* What is required
Type again, exactly, the lines below from the start through the line that includes "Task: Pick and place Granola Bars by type".

* The data
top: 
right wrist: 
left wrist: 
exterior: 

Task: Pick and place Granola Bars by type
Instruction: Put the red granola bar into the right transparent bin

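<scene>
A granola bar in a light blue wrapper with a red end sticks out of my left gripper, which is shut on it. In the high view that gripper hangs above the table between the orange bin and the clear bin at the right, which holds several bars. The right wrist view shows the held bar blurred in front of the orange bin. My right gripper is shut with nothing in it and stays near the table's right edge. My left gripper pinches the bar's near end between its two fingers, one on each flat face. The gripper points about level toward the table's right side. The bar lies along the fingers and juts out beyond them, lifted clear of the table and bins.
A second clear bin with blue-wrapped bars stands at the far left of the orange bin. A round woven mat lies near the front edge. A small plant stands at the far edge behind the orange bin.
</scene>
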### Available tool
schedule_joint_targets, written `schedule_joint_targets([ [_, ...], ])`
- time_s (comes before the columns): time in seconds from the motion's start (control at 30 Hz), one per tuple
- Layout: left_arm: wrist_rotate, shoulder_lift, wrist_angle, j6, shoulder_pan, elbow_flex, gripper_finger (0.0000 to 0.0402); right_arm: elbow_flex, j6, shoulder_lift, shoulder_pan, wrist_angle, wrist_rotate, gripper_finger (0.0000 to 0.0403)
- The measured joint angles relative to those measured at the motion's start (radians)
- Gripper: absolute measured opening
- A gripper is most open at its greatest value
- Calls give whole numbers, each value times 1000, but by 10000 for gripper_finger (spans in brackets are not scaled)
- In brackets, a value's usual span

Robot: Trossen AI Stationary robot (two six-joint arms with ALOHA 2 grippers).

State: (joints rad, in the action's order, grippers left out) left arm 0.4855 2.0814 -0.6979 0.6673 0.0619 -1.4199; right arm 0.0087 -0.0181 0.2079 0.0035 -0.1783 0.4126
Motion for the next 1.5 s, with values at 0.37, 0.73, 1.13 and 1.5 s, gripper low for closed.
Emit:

* Solution for this problem
top: 
right wrist: 
left wrist: 
exterior: 

Task: Pick and place Granola Bars by type

The response is now finished.